COMMENTARY

What Will It Take to Eradicate Mumps?

Paul A. Offit, MD

Disclosures

April 04, 2019

Editorial Collaboration

Medscape &

This transcript has been edited for clarity.

Hi. My name is Paul Offit. I'm talking to you today from the Vaccine Education Center at Children's Hospital of Philadelphia. What I want to talk about is something that's going on in Philadelphia right now, which is a mumps outbreak at Temple University. As of this morning, there have been 99 reported cases of mumps. Mumps have been reported at Drexel University, also in Philadelphia, and at Westchester University, which is just outside the city.

What's going on? Let's start at the beginning.

The mumps vaccine was originally developed in the United States in 1967 by Dr Maurice Hilleman. At the time, about 200,000 cases of mumps were reported, and that was probably a low estimate of what was really going on. Mumps is not a trivial disease. It can affect the parotid glands and cause pain when trying to eat, but it also can affect the testes, causing orchitis, which can lead to sterility. It can affect the ovaries, causing oophoritis, which also can lead to sterility. So it's not a trivial infection.

Because of the mumps vaccine, we went from about 200,000 to about 200 cases a year. But mumps has never been eliminated, and that's different from the measles and rubella components of the MMR vaccine. Measles was eliminated from the United States in 2000, and the only reason measles has come back in this country is because a critical number of parents have chosen not to vaccinate their children. Rubella also was eliminated in this country in 2005 and has not yet come back.

Mumps was never eliminated. The reason is, if you go back and look at those early studies, there were far greater frequencies of memory B and T cells following measles and rubella immunization than following mumps immunization. What we've seen clinically is consistent with that. Roughly 10 years after the first dose recommendation in the late 1960s, there was a reduction in mumps. But clearly, after vaccine memory (immunity) started to fade, there was a recommendation for a second MMR dose in 1991, primarily for the measles component. The second dose recommendation was for 4- to 6-year-olds, so 10 years later, roughly in late adolescence or early adulthood, you would start to see mumps return because of fading immunity.
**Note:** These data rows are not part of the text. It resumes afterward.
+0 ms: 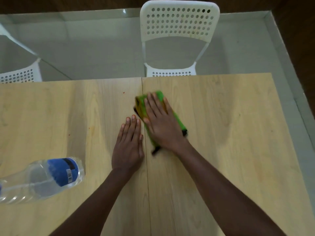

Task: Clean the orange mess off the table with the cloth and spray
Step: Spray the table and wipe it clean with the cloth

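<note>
A pale wood-grain table [221, 116], made of two boards meeting at a seam down the middle, stands on a grey tiled floor with a white perforated plastic chair [179, 19] pushed up to its far edge. The right hand [162, 123] lies flat, fingers straight, pressing a folded green cloth [141, 108] onto the board just right of the seam, nearer the far edge than the near one; the cloth shows orange-yellow staining on its left part. The left hand [129, 145] rests flat on the table just left of the seam, fingers straight, holding nothing. A clear plastic bottle with a blue label [46, 178] lies on its side near the near left corner; its top is out of view.

The wiping step seems to be in hand. Small orange specks [124, 92] towards the far edge and a faint orange smear [92, 128] left of the seam remain, so the next move likely calls for sliding the cloth leftwards across the seam onto them.
</note>
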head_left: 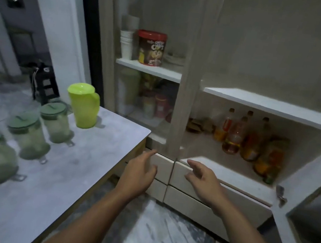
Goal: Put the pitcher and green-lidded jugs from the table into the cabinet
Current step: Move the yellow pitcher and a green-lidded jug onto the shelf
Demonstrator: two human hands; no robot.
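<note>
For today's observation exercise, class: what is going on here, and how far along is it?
A person stands at a cabinet whose right door is open. Both hands are empty: the left hand and right hand reach toward the cabinet's lower edge. Nothing has been put away yet. The lime pitcher and the green-lidded jugs stand on the table. Inside the open part, bottles sit on the lower shelf, and the shelf above them looks bare.

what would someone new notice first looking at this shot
Probably the bright lime pitcher at the table's far end, with green-lidded jugs in a row nearer the camera. Next, the red-lidded cereal tub on the cabinet's left shelf, and two empty hands, left hand and right hand, reaching toward the cabinet.
</note>
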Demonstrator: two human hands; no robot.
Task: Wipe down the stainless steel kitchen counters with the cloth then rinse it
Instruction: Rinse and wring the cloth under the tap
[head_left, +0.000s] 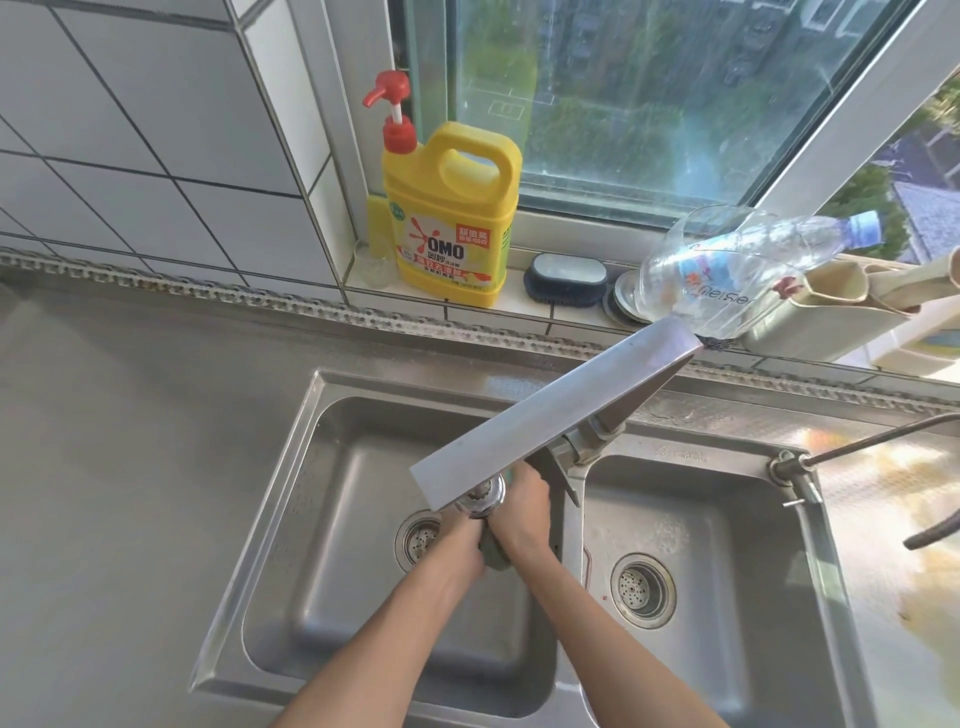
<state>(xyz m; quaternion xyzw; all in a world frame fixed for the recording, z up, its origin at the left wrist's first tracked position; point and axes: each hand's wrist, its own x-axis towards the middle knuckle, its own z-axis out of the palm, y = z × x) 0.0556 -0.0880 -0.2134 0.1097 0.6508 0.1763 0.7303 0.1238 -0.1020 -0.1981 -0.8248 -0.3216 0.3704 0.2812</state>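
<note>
Both my hands are over the left basin of the double steel sink (291, 467), under the spout of the flat steel faucet (550, 410). A grey-green cloth (493, 553) is bunched between them, mostly hidden. My left hand (457, 551) grips its lower part. My right hand (522, 512) closes on it from the right, its fingers partly behind the faucet head. I cannot tell whether water is running. The stainless steel counter (130, 467) spreads to the left.
On the tiled sill stand a yellow OMO detergent jug (452, 218), a dark scrub brush (566, 278), a cut clear plastic bottle (727, 270) and a beige holder (826, 312). A thin second tap (857, 447) stands at the right basin. Each basin has a drain.
</note>
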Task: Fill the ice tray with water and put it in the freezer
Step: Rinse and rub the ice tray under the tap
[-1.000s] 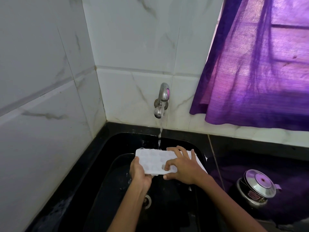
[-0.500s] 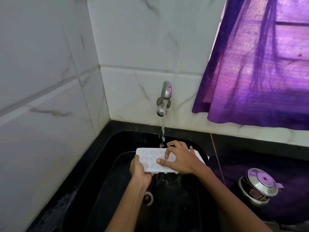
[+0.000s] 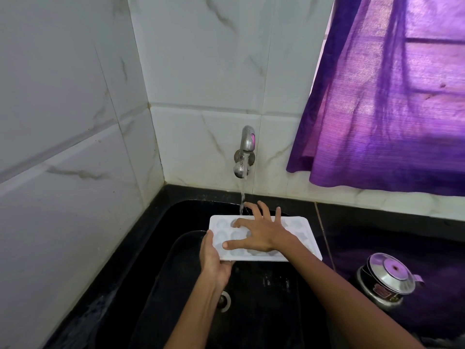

Last year we had about 6000 cases of mumps in the United States. Many were associated with college outbreaks, because that's about 10 years after the second dose.

The recommendation from the Centers for Disease Control and Prevention is to get a third dose of mumps vaccine if you are on a college campus or in a setting where there is an outbreak. We may be moving toward a third dose recommendation anyway, if these outbreaks continue among 16- to 18-year-olds. Thank you for your attention.